Microsoft's public preview treats AI agent generated code as a distinct trust class. The interesting question is whether the rest of the cloud industry treats that primitive as a baseline.
When an LLM writes code and an agent runs it in the same process, the execution surface becomes the attack surface, and a tighter seccomp profile is no longer enough. The Python standard library alone is enough to exfiltrate API keys or fetch a second-stage payload. The trust boundary has to be drawn at execution, not at the model layer, which is why Microsoft is making that boundary a hardware boundary in its Azure Container Apps Sandboxes public preview.
The primitive is concrete: a new ARM resource type, Microsoft.App/SandboxGroups, hands out one hardware-isolated microVM per agent invocation. Each sandbox boots from an OCI disk image in under one second, scales to thousands of concurrent instances, and bills nothing while idle, which fits the short, bursty shape of agent-generated workloads in a way a long-lived Kata cluster does not, according to InfoQ's coverage of the preview.
The pattern matters more than the product.

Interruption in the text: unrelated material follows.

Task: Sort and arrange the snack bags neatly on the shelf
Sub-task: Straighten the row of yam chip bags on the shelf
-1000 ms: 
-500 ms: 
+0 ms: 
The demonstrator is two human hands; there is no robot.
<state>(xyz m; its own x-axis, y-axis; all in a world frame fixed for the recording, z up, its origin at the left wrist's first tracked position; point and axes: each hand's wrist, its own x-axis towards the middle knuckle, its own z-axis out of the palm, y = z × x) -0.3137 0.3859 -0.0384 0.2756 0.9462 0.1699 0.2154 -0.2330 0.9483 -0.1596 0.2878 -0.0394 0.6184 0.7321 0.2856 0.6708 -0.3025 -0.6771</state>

The old default for running untrusted code was a container with a tighter seccomp profile, or, for teams that cared, a dedicated Kata-on-Kubernetes cluster. That answer still works for some teams, but it carries ongoing operational cost that compounds with the burstiness and volume of code an agent fleet produces. A managed microVM primitive treats AI-generated code as a distinct trust class, one that needs hardware isolation by default, not container hardening by convention.
The decision an architect now has to make is narrower than "should I sandbox this call" and broader than "should I move to Azure." It is when the burst economics of zero-idle-cost microVMs beat the integration cost of giving every agent platform its own isolation story, and which workloads hit that threshold first. Multi-tenant agent platforms sit at the front of the line, because every customer is a potential attacker. LLM-backed code interpreters are close behind, for the same reason plus the fact that the user is effectively the LLM. CI runners driven by agents, where the build script may itself be LLM-generated, are a third obvious case.
Two caveats deserve to survive into any deployment plan. First, "no cost when idle" is a compute claim, not a bill claim; OCI image storage, control-plane fees, and data egress still accrue, and per-invocation overhead at thousands of concurrent starts is not yet independently validated. Second, this is one cloud's answer. Multi-cloud, on-prem, air-gapped, and regulated-data deployments remain open problems, and the model-side risk of prompt injection is unaffected by better sandboxing. The microVM raises the cost of a successful attack. It does not eliminate the underlying model-layer problem.
What to watch next is whether the SandboxGroup resource type becomes something other teams implement, and whether the open-source Firecracker and gVisor communities treat managed microVMs as a target to match or as a baseline to surpass. The interesting question is not whether Microsoft shipped a preview. It is whether "one microVM per agent call" becomes the default the way "one container per service" did.